Aside from the minor detail that we haven’t yet got anything that requires user participation, we need to consider how we will facilitate such participation when we do actually have a tool to test! One facet of this will be users at Leeds Met but it would obviously be desirable to engage with users from other institutions, using different repository platforms; after I met Santy at the jiscri event in Manchester, Lisa Rogers from JournalTOCsAPI contacted me last week about engaging with their community of users and suggested I send an email that she can forward to their users to see if they are also interested in our project.
The JournalTOCsAPI project are themselves facilitating user participation in a number of ways and have recently released an alpha of their API at http://www.journaltocs.hw.ac.uk/index.php?action=api which, though still with limited functionality, gives a good sense of what queries are/will be supported by the API. At the moment, queries need to be submitted by URL and are returned as an RSS feed. Of course I have been participating as a user and submitted the query http://www.journaltocs.hw.ac.uk/api/articles/leeds%20metropolitan%20university which returns 5 articles with “leeds metropolitan university” in the returned metadata (only 5 results!) and includes as much metadata as in the original TOC (table of contents) feed – depending on the quality of this original record this will be:
Abstract, Content type, DOI, Author(s), Journal, ISSN, Article URL, Citation, Publication Date
Question: Is this the full complement of returned fields (these from my 5 results)
For comparison this compares with the metadata we hope to be able to extract from WoS:
- Authors — All authors, book authors, and corporate authors
- Source — Includes the source title, subtitle, book series and subtitle, volume, issue, special issue, pages, article number, supplement number, and publication date
- Keywords — all author supplied keywords
- UT — A unique article identified provided by Thomson Reuters
(Most obviously we are lacking Abstract and DOI)
Like Bibliosight and all the jiscri projects, the JournalTOCsAPI blog is also an important mechanism for facilitating user participation and in a recent post the team asked How do you want to be alerted?; though our primary use cases are perhaps slightly different, this is also a pertinent question for Bibliosight with our original conception having several objectives – to automate the process as much as possible and pull metadata from WoS directly into our repository but also to alert researchers and/or repository administrators to encourage the deposit of an appropriate full text.

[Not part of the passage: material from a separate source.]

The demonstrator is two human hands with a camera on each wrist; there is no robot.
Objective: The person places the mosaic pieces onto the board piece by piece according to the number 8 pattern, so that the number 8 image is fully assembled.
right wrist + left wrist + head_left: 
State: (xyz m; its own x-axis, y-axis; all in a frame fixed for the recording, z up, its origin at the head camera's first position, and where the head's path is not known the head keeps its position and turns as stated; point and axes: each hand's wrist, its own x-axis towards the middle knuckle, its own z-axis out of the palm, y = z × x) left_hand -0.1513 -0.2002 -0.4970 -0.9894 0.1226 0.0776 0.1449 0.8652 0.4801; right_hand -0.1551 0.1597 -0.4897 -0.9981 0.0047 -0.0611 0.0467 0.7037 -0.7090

Of course we also want to produce outputs that are of use to the wider community rather than just to users of intraLibrary.
The third way that JournalTOCsAPI are facilitating user participation is by using an online bug-tracking system called Mantis – http://www.mantisbt.org/. Do we need to think about providing a similar facility for users of Bibliosight deliverables?
Question to JournalTOCsAPI: How successful has this approach been amongst your users? Though I have been set up with an account I must admit that I’ve only logged in once…but then I haven’t yet found a bug to report!
Much to think about as we go into our 3rd project meeting this afternoon and with the focus very much on developing a usable prototype before meeting number 4.